- TASK PROMPT -
Set down the data again exactly. Pictures are not part of the copy.

══════════════════════════════

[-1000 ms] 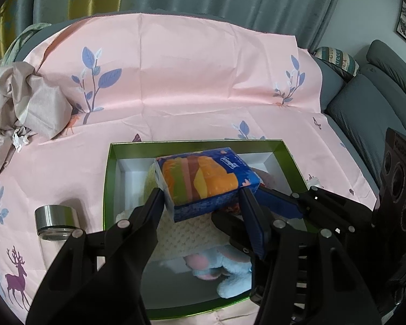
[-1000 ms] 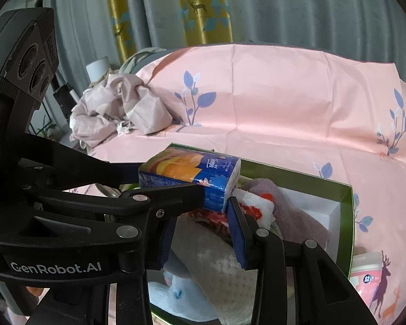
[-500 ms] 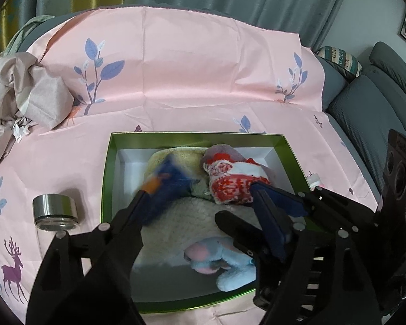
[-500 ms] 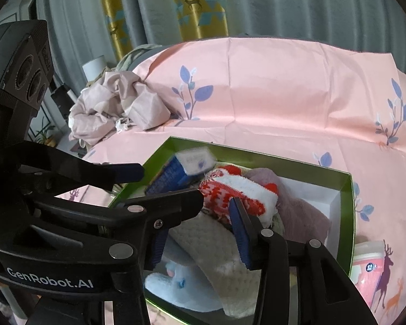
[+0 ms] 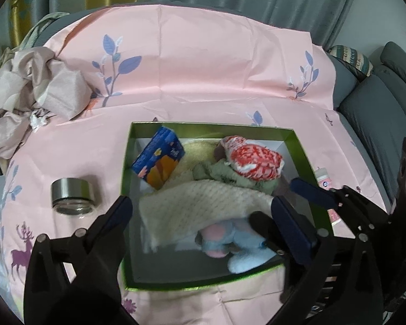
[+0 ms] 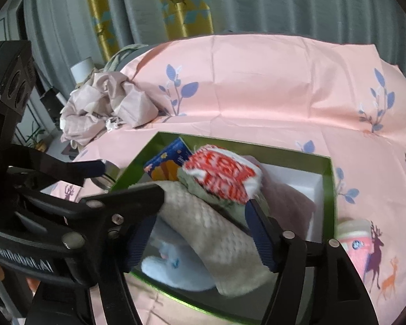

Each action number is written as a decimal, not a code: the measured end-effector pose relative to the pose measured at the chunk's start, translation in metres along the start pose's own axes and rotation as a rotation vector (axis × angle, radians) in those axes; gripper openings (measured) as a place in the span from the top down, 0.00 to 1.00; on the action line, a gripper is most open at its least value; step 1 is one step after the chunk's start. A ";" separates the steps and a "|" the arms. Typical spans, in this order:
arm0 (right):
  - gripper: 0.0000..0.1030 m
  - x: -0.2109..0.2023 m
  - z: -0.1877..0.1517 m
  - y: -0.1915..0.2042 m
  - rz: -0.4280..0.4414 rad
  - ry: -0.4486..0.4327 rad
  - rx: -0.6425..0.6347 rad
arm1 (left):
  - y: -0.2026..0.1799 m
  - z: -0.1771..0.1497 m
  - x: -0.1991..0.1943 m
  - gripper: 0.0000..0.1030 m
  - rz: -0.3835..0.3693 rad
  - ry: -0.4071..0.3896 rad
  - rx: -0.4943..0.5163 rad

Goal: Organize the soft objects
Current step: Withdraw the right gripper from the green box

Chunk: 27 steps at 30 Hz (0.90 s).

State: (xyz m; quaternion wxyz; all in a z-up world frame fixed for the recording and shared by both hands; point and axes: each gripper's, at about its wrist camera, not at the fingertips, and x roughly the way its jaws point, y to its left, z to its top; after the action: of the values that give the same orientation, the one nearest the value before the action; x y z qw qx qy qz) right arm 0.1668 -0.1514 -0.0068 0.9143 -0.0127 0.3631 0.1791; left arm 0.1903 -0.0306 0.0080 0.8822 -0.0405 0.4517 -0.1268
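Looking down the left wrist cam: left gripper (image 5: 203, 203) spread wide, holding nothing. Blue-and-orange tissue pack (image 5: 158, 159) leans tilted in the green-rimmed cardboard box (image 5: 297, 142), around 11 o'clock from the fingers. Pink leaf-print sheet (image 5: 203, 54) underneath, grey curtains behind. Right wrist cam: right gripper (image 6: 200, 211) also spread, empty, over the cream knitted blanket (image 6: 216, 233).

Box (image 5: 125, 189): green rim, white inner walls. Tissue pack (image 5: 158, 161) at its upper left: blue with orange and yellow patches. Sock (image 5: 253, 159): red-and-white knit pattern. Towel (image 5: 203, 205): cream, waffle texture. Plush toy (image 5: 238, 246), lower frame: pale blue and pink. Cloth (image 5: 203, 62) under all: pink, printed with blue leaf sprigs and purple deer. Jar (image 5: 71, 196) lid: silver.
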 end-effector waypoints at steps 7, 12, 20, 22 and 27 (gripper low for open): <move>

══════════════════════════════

- WRITTEN SOLUTION -
[-1000 ms] 
[-1000 ms] 
[-500 ms] 
[-500 ms] 
[+0 ms] 
[+0 ms] 

Each action number is written as a decimal, not a code: the measured end-effector pose relative to the pose measured at the chunk's start, translation in metres along the start pose's own axes and rotation as a rotation vector (axis × angle, radians) in those axes; gripper openings (measured) as a place in the span from the top down, 0.00 to 1.00; on the action line, a gripper is most open at its least value; step 1 is one step after the chunk's start. A ";" separates the steps and a "|" the arms. Typical spans, in this order:
arm0 (right):
  - gripper: 0.0000..0.1030 m
  - x: -0.2109..0.2023 m
  - z: -0.1877..0.1517 m
  - y: -0.1915..0.2042 m
  - rz: -0.4280..0.4414 rad
  - ry: -0.4486..0.4327 rad
  - rx: -0.6425..0.6347 rad
arm1 (left):
  - y: -0.2026..0.1799 m
  - z: -0.1771..0.1497 m
  - x: -0.1991..0.1943 m
  - gripper: 0.0000..0.1030 m
  - rz: -0.3835..0.3693 rad
  - ry: -0.4071..0.3896 rad
  - rx: -0.4943..0.5163 rad

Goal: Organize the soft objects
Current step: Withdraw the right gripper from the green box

Chunk: 27 steps at 30 Hz (0.90 s).

State: (xyz m; quaternion wxyz; all in a z-up world frame fixed for the recording and shared by both hands; point and axes: each gripper's, at about its wrist camera, not at the fingertips, and x roughly the way its jaws point, y to its left, z to its top; after the action: of the values that give the same orientation, the one nearest the value before the action; x y z qw qx qy qz) right arm 0.1668 -0.1514 -0.0068 0.9143 -0.0127 0.3631 0.1791; left arm 0.1903 -0.0306 0.0080 0.8822 -0.0405 0.4517 -0.1268
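Looking down the left wrist cam: left gripper (image 5: 203, 203) spread wide, holding nothing. Blue-and-orange tissue pack (image 5: 158, 159) leans tilted in the green-rimmed cardboard box (image 5: 297, 142), around 11 o'clock from the fingers. Pink leaf-print sheet (image 5: 203, 54) underneath, grey curtains behind. Right wrist cam: right gripper (image 6: 200, 211) also spread, empty, over the cream knitted blanket (image 6: 216, 233).

Box (image 5: 125, 189): green rim, white inner walls. Tissue pack (image 5: 158, 161) at its upper left: blue with orange and yellow patches. Sock (image 5: 253, 159): red-and-white knit pattern. Towel (image 5: 203, 205): cream, waffle texture. Plush toy (image 5: 238, 246), lower frame: pale blue and pink. Cloth (image 5: 203, 62) under all: pink, printed with blue leaf sprigs and purple deer. Jar (image 5: 71, 196) lid: silver.
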 end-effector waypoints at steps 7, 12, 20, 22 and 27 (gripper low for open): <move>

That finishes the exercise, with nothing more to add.